A tensordict is primarily defined by its batch_size (or shape) and its key-value pairs:

>>> from tensordict import TensorDict
>>> import torch
>>> data = TensorDict({
...     "key 1": torch.ones(3, 4, 5),
...     "key 2": torch.zeros(3, 4, 5, dtype=torch.bool),
... }, batch_size=[3, 4])

The batch_size and the first dimensions of each of the tensors must be compliant. The tensors can be of any dtype and device.

Optionally, one can restrict a tensordict to live on a dedicated device, which will send each tensor that is written there:

>>> data = TensorDict({
...     "key 1": torch.ones(3, 4, 5),
...     "key 2": torch.zeros(3, 4, 5, dtype=torch.bool),
... }, batch_size=[3, 4], device="cuda:0")

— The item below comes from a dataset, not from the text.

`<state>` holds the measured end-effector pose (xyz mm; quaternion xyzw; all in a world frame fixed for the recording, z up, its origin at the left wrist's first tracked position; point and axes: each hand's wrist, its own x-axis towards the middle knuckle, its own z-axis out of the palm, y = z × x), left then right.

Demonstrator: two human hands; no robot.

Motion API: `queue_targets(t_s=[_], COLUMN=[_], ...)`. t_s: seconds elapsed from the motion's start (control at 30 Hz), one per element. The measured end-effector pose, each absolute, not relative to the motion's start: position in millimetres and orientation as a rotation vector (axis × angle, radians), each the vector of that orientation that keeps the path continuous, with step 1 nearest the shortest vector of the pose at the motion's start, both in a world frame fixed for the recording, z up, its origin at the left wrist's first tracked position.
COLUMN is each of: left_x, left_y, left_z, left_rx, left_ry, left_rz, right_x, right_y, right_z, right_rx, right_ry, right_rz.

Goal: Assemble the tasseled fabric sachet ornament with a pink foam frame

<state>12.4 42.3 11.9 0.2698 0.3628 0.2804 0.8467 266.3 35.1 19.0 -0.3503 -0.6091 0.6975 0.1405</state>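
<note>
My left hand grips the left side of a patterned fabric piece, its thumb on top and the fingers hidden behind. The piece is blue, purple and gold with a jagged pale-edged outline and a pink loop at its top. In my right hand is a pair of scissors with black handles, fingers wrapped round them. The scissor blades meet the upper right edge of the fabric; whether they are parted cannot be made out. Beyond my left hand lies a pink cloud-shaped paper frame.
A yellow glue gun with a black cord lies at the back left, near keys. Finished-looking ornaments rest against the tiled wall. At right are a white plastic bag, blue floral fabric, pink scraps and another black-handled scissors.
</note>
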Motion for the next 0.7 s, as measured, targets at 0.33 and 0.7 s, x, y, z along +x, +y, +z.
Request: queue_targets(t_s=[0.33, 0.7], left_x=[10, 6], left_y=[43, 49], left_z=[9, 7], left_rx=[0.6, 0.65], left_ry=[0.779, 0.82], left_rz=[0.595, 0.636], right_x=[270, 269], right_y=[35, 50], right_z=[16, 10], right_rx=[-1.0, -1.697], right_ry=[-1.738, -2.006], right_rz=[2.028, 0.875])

When a tensordict has a device, all write operations will cast the tensor to the TensorDict device:

>>> data["key 3"] = torch.randn(3, 4, device="cpu")
>>> assert data["key 3"].device is torch.device("cuda:0")

Once the device is set, it can be cleared with the clear_device_ method.

TensorDict as a specialized dictionary

TensorDict possesses all the basic features of a dictionary such as clear, copy, fromkeys, get, items, keys, pop, popitem, setdefault, update and values.

But that is not all, you can also store nested values in a tensordict:

>>> data["nested", "key"] = torch.zeros(3, 4) # the batch-size must match

and any nested tuple structure will be unravelled to make it easy to read code and write ops programmatically:

>>> data["nested", ("supernested", ("key",))] = torch.zeros(3, 4) # the batch-size must match
>>> assert (data["nested", "supernested", "key"] == 0).all()
>>> assert (("nested",), "supernested", (("key",),)) in data.keys(include_nested=True)  # this works too!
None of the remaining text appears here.